A well-grounded policy in a matter of this nature, properly marketed to the public, would not commend itself to a hasty retreat as has happened. The first step is to know what the problem is: its causes, depth and dimension. It is a given that you cannot solve a problem without knowing what it is. The federal and state governments refuse to address themselves to how the Fulani cattle rearers who had a reputation for peaceful co-existence with their host communities suddenly turned into AK-47 carriers and killers even when there is no evidence of a clash between them and the farmers. The federal government settled for a solution that it believes would make finding the cause unnecessary. Human societies do not progress that way.
If the Ruga settlement plan was conceived primarily to end the herdsmen-farmer clashes, then it is a palliative, not a lasting solution that would help to make fundamental changes to our traditional system of animal husbandry. Animal husbandry is an important part of our agriculture. There are some 20 million cattle in this country. This is more than the population of four or five northern states put together. That is huge. This country should have a sound national policy for animal husbandry as part of our national agricultural development. It may or may not require Ruga but it must aim at ending open grazing and be conceptualised and executed as a process that would mature over a given period of time. A kia-kiaapproach is not advisable and could be self-destructive.

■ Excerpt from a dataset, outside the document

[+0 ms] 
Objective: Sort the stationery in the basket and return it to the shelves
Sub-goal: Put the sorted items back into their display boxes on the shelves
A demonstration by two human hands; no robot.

The federal government should have addressed some critical questions as they concern the scheme. For instance, should the Ruga settlement plan be nation-wide or should it be confined to the animal breeding parts of the country? There is a significant number of cattle breeders in most parts of the country but this does not necessarily mean that Ruga should be a national cake to which all states of the federation are entitled.

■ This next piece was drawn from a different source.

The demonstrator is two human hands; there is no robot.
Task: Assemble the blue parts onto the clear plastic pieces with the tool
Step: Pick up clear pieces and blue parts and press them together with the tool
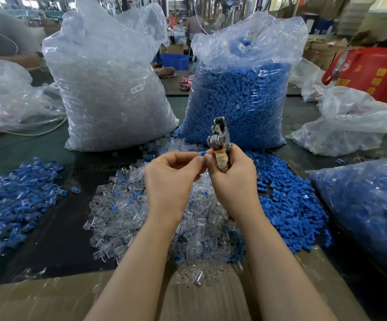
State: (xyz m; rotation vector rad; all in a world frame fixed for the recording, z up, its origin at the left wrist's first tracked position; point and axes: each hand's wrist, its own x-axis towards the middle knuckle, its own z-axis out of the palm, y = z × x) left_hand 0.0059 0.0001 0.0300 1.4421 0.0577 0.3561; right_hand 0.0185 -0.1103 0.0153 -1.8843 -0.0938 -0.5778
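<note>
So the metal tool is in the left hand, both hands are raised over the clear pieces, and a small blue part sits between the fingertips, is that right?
Not quite. The head view shows the metal tool gripped in the right hand, not the left hand. The rest stands: both hands are raised over the clear pieces, with a small blue part between the fingertips.

A red bag (373, 72) with yellow lettering sits at the far right, behind a crumpled clear sack (350, 126) lying on the dark green table (21, 154). Flattened cardboard (37, 297) covers the near edge of the table, and a pale cable (37, 133) trails along its left side. Farther back, between the two big upright sacks, there is a blue crate (174, 61), with brown boxes (322, 52) stacked off to the right in the blurred workshop behind.
</note>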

It is easy for the opponents of the scheme to argue that it is intended to do for the cattle breeders what is not done for other farmers and thus confer on the cattle breeders unfair socio-economic advantages. The cattle breeders and the cassava farmers face different challenges that must be met each in its own way.
Secondly, should Ruga be a sole federal government project or a joint federal-state project? Thirdly, should be it a public/private partnership? Cattle breeding is still a private enterprise. Fourthly, should the land acquired for it be a lease or an outright purchase by the federal or federal/state governments?

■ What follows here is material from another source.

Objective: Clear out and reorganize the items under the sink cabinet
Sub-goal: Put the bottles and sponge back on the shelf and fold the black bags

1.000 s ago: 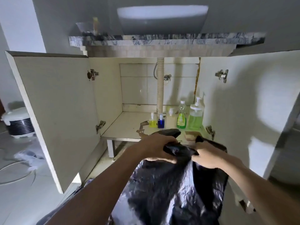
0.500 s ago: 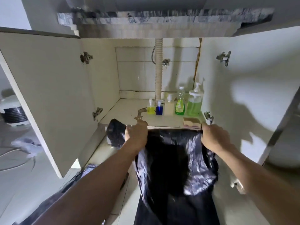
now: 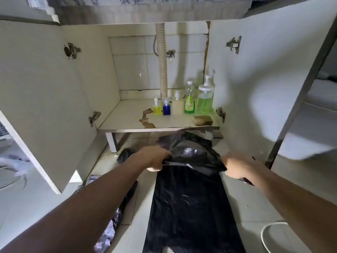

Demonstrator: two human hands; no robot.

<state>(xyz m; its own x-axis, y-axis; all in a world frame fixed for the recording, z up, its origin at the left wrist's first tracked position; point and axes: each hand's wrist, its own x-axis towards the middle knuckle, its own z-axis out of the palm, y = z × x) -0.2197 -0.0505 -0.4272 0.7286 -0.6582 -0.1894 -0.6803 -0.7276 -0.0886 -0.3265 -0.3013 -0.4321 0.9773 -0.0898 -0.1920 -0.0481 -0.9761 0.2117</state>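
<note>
1. Black bin bag (image 3: 189,203): lies flat on the tiled floor in front of the sink cabinet (image 3: 158,126), its mouth end raised just below the front edge of the cabinet's shelf. Long axis runs from the cabinet straight back toward the person; the mouth points at the cabinet and the closed end trails away from it.
2. Left hand (image 3: 155,158): fingers curled round the left side of the bag's mouth, gripping the plastic.
3. Right hand (image 3: 237,166): blurred, but closed on the right side of the mouth, so the rim is stretched between the two hands.
4. Step in hand, as I judge it: opening the bag before the cabinet to take what gets cleared out. Nothing from the shelf looks to be in it yet.
5. Next move, likely: part the two layers of the mouth so it gapes, then free one hand to reach the shelf while the other keeps the rim up.
6. On the shelf, toward the cabinet's right wall: a row of bottles, namely small yellow pump bottle (image 3: 156,109), small blue bottle (image 3: 166,109), cream pump bottle (image 3: 177,105), green dish-soap bottle (image 3: 189,102), large green pump dispenser (image 3: 205,101); a sponge (image 3: 203,119) at the shelf's front edge.
7. Second dark bag (image 3: 116,212): crumpled on the floor, left of the cabinet's front, beside the first.
</note>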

These are not idle questions. They and similar questions should have been raised and properly addressed before the scheme was even announced. However, it now seems that Ruga may likely be replaced by a new scheme known as the National Livestock Transformation Plan recently approved by the National Economic Council. We do not yet know enough about this new scheme but if, as the news reports indicated, state governors support it, it should lead to the conclusion that this is perhaps a less exclusive scheme than its cousin, the Ruga plan. It should be a good sign then that the governors who are opposed to Ruga are not against the Fulani cattle breeders as a group. They just do not think that the federal government should single them out for preferential treatment in the manner the Ruga scheme was conceived. Let’s hope, though that the new scheme would fare better in the public space.